Les jeunes indiens sont plus libérés. C’est ce qui a été dévoilé dans une étude demandée par le ministère de la santé. La sexualité est vue de manière plus décomplexée, au péril d’une prévention souvent mise de côté.

 

 

 
 

 

" Les données montrent que 8% des jeunes âgés de moins de 19 ans ont déjà expérimenté le sexe ", a indiqué Ghulam Nabi Azad, ministre de la santé. Ce samedi, il a dévoilé son rapport " Le jeunes en Inde, situation et besoins "(1). Des données nombreuses et précises qui permettent d'estimer les habitudes sexuelles des 315 millions jeunes, âgés entre 15 et 29 ans. Les jeunes se libèrent et commencent à se détacher des traditions. L'influence occidentale, colportée par la télévision et internet, a un impact non négligeable.

Avec la présence croissante des médias, les indiens commencent à percevoir plus la sexualité comme une activité que comme un moyen de procréation. Mais ils restent encore peu informés. Seulement 37% des hommes et 45% des femmes savent que le risque de grossesse existe dès le premier rapport. La pornographie les influence, ils sont de plus en plus nombreux à expérimenter le sexe avant le mariage.

C'est surtout dans le milieu rural que les jeunes commencent à se détacher des traditions. 17% des hommes ont déjà eu une liaison avant les noces, contre 10% des hommes habitant les villes. Les femmes, quant à elles, sont 4% de rurales contre 2% de citadines à faire l'amour avant de se stabiliser. " Dans notre société en mutation, les célibataires ont absolument besoin d'informations et de consultations ", a déclaré Ghulam Nabi Azad.

Une mauvaise perception du V.I.H.

96 % des hommes et 95% des femmes interrogés ont déjà entendu parler du Sida. Mais peu de gens utilisent les moyens de contraception. Seuls 23,7% des hommes se seraient servi d'un préservatif pour leur premier rapport, contre 8,6% des femmes. Les maladies sexuelles sont connues, mais les jeunes se sentent peu concernés.

Les risques de mortalité pourraient être revus à la baisse, mais certaines populations n'ont pas accès aux soins médicaux adaptés et ils ignorent encore les dangers d'une grossesse trop précoce. Bien que le risque de mortalité infantile et en couches aient diminué, certaines habitudes à risques persistent.

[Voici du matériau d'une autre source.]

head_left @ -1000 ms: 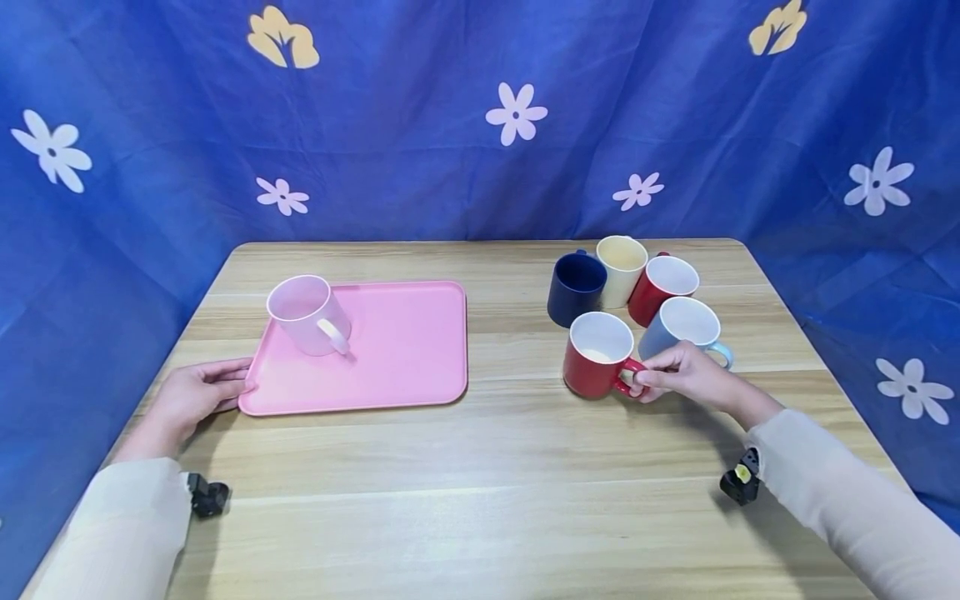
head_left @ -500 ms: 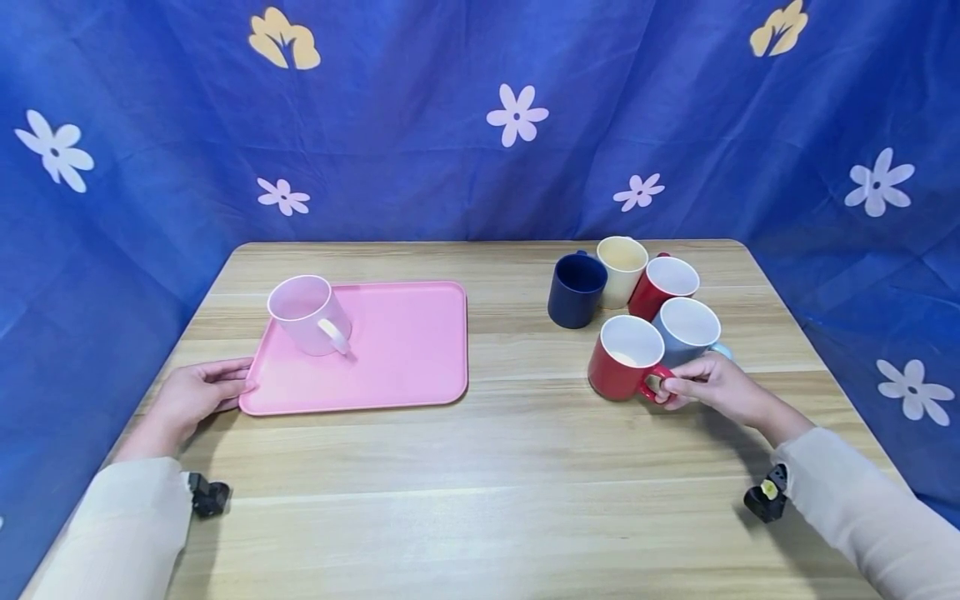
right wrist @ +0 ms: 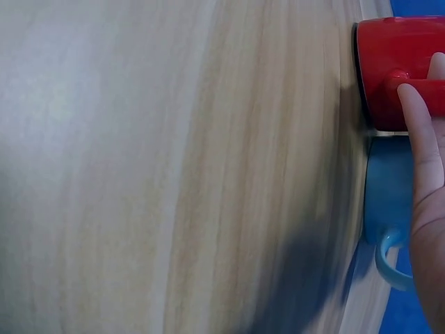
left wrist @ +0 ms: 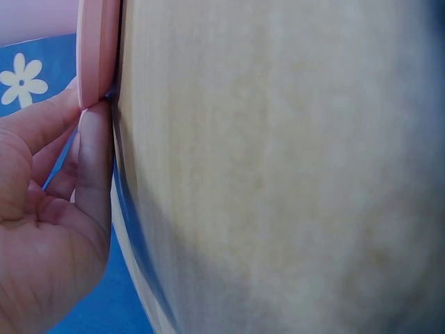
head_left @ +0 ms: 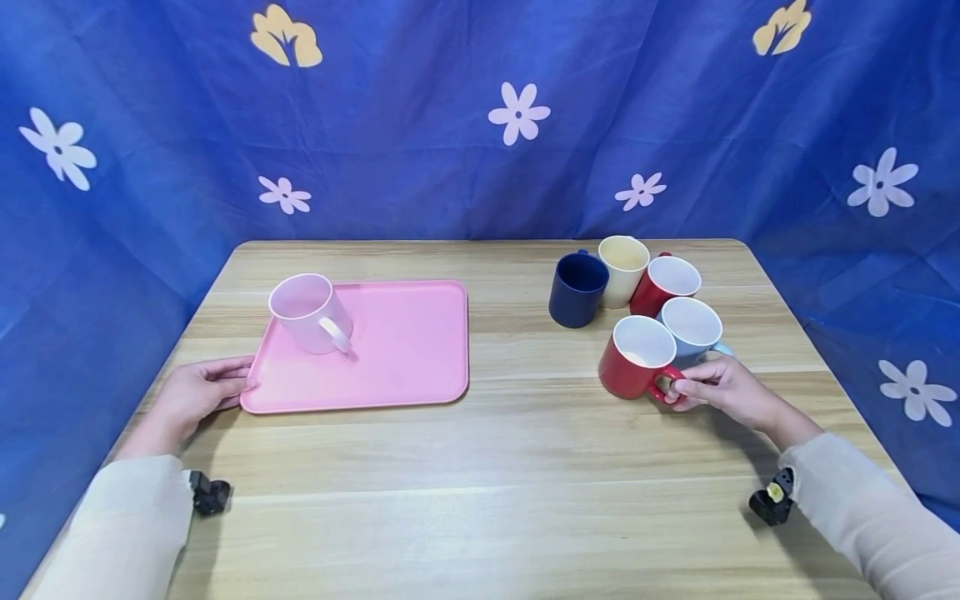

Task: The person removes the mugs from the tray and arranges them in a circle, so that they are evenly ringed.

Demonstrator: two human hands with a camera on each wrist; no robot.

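Observation:
My right hand [head_left: 723, 387] pinches the handle of a red mug [head_left: 628, 371] with a white inside, which stands upright at the front of the mug group. Close beside that mug is a light blue mug [right wrist: 389, 188], partly covered by it in the head view. On the left, my left hand [head_left: 197, 393] holds the near left corner of a pink tray [head_left: 397, 346], its rim [left wrist: 97, 56] between thumb and fingers. A pale pink mug [head_left: 311, 321] stands at the tray's left side, handle facing right and forward.
Behind the held mug stand a dark blue mug [head_left: 577, 292], a cream mug [head_left: 624, 271] and a second red mug [head_left: 663, 287]. They rest on the wooden table [head_left: 480, 492], with a blue flowered curtain [head_left: 420, 125] around its back and sides.
My right hand has moved the red mug to the right, from in front of the dark blue mug to beside the light blue one. The left hand and tray stay put.

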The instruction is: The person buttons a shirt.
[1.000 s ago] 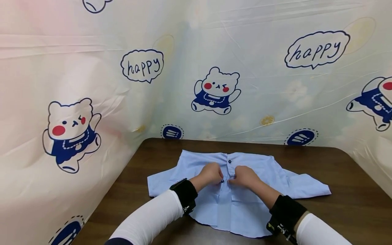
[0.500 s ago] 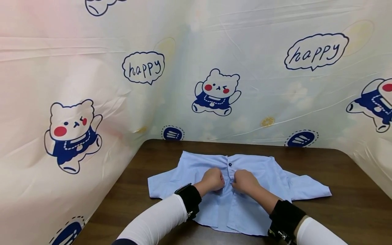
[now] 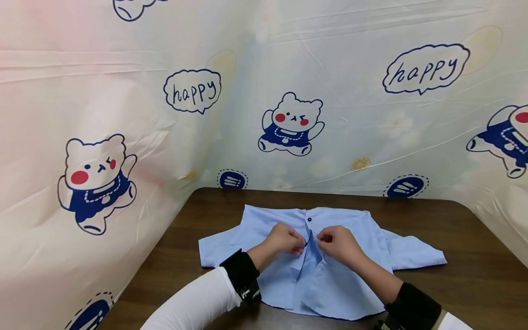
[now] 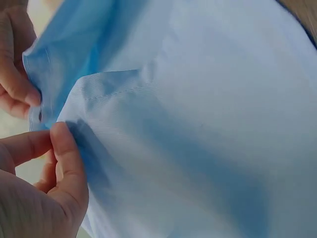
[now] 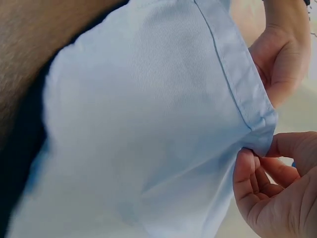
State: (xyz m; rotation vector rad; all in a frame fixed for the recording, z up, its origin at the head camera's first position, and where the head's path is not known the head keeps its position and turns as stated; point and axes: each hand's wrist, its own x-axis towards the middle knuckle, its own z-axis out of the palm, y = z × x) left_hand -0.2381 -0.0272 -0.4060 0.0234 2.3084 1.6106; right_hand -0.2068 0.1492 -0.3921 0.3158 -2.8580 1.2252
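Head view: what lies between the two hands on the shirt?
Between the left hand and right hand lies only the raised front edge of the light blue shirt, both hands pinching it; head view shows it.

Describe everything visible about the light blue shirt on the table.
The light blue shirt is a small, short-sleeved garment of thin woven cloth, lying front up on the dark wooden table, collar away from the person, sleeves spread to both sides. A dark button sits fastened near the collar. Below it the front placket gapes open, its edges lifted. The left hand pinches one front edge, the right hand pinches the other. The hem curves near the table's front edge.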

Plus de la moitié des femmes indiennes se marieraient avant l'âge de 18 ans.

Le mariage arrangé reste la norme

D'après l'étude, un cinquième des femmes aurait été mené au mariage avant 15 ans, et 49% avant 18 ans. Une situation critique qui atteindrait les 77% d'épouses mineures au Bihar. Ce sont encore majoritairement les familles qui arrangent les mariages, sans laisser le choix à leurs enfants. 79% des femmes doivent se résigner, contre 32% des hommes. Ghulam Nabi Azad, a annoncé qu'un plan d'action allait être mis en place afin " d'assurer aux jeunes filles un développement optimal à tous les niveaux, tant psychologiquement que physiquement ".

Comme d'autres pays émergents, l'Inde commence à se forger un visage divisé entre les coutumes et la modernité. Même si le mariage est toujours précoce, les jeunes sont plus libérés sexuellement. Mais le pays reste encore négligent sur la prévention des M.S.T, et les traitements. D'après N.A.C.O. (National Aids Control Organisation), le nombre de personnes atteintes du V.I.H. serait estimé entre 2,5 et 5,2 millions.

Note : (1)" Les jeunes en Inde, situation et besoins " est une étude faite par l'ONG Population Council et l'Institut international des civilisations de Mumbai. Les recherches ont porté sur 58 000 jeunes, âgés de 15 à 29 ans, au cours des années 2006 à 2008, dans six Etats (Andhra Pradesh, Bihar, Jharkhand, Maharashtra, Rajasthan et Tamil Nadu).

 

Ella Martin, Aujourd'hui l'Inde, le 23 février 2010.